Somehow, they worked out a plan. Mrs. H. and my husband rushed off to get the necessary signature and I was taken back to the Mission with Mitzi and, unfortunately, the Weasel. We sat there for two hours as he chatted away happily. I could barely look at him. Finally, I saw the front door open and my husband walk through. He had a strange look in his eyes. He walked over and stopped next to me. An Ethiopian passport plopped into my lap. Mr. T happily congratulated us and then himself on his work well done.

passport

 

The passport gave off an energy that kept me going through the whirlwind of the next 36 hours. We started packing and preparing to leave – last minute shopping, paying bills, delivering donations, etc. Of course the first thing on the list was racing to the Austrian Embassy to get an entry visa and extra letter for emergency’s sake. From there it was off to the travel agency where we begged our way onto a flight for the next day. Here we experienced our last little pitfall.

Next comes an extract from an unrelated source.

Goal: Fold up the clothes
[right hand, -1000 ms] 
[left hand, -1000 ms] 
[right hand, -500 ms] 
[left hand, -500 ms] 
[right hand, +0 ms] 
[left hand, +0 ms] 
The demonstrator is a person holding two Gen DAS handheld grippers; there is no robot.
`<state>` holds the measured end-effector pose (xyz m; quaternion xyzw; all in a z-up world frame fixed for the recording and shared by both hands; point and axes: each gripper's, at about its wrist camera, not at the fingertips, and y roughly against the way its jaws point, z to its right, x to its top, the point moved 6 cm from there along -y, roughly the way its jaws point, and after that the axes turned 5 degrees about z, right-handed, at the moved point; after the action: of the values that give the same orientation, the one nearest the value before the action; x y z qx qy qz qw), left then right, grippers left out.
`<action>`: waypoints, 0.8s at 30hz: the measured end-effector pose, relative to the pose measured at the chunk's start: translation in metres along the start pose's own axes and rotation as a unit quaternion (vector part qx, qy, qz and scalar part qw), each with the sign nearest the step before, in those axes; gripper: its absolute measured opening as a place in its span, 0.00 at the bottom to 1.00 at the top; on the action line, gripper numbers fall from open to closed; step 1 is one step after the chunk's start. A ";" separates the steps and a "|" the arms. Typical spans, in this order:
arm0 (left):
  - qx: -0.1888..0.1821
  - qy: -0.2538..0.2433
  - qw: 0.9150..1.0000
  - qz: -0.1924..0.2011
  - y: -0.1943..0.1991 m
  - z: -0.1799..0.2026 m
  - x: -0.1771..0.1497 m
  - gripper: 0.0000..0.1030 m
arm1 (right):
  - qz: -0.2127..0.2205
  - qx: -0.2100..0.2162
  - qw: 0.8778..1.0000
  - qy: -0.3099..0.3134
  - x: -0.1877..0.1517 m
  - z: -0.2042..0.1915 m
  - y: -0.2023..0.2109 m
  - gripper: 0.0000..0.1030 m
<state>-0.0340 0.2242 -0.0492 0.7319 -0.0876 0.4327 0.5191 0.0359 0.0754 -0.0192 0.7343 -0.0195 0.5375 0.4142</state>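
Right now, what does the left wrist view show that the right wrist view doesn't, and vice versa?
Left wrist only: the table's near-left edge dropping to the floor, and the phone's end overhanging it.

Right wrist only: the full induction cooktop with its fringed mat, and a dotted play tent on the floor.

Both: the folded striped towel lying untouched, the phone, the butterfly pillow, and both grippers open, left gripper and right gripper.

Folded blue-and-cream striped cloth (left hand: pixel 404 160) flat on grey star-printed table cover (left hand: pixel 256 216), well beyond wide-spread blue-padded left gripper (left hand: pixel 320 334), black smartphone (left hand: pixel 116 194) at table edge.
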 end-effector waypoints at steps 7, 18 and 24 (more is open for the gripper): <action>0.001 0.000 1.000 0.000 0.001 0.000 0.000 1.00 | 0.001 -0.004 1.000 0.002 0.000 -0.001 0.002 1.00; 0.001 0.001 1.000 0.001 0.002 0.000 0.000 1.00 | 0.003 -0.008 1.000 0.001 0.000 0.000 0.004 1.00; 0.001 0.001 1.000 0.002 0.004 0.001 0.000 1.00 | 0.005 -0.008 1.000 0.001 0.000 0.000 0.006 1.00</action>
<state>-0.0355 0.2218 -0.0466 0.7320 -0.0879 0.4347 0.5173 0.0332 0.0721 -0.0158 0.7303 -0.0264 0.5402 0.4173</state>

“I can get you all on a flight to Milan,” the agent said, “but from there to Vienna, there is only one seat available. I will put you on the priority waiting list for the second seat.”

We took it. I couldn’t be bothered to think about this minor hitch at the moment. I knew the only thing that mattered was feeling our plane take off from the ground in Addis. At that moment, no one would be coming to take Mitzi away from me anymore. I barely remember anything else from our last day in Ethiopia, but I do remember the lift off. The three of us had made it. Kidnapping accomplished.

At least to Italy.

“I’m sorry, but only one of you can board this plane with the baby. The other will have to take the next flight (12 hours later).”

We were stunned. There we were, just a one-hour puddle jump from our homecoming, and we couldn’t get there together. The plane was boarding any minute and we had to make a decision. My husband’s family was probably already on the way to the airport in Vienna with their stork signs and presents and champagne. It was his family, so I told him to go. I would follow on the next flight. He refused, deciding we would all wait, but I put my foot down. I wanted Mitzi on Austrian soil. He gave in, then checked in, and we took seats in the waiting area.

And then I burst out crying.

The airline employees at the check-in looked over at us with sympathy and nervous concern in their eyes.

A few minutes later a flight attendant walked up to us and said “We have found you a second seat on this flight. Here let me help you.”  She escorted us all the way into the plane, carrying my bag for me. Once inside, she went to some passengers in the emergency row seats (with extra legroom) and asked them – or more accurately, told them –  to move. She helped us get settled, asked us what we needed, chatted with us and generally stayed close by. I loved her. I watched Mitzi sleep in the basket at our feet as the plane picked up speed on the runway and then lifted off the ground. We were going home.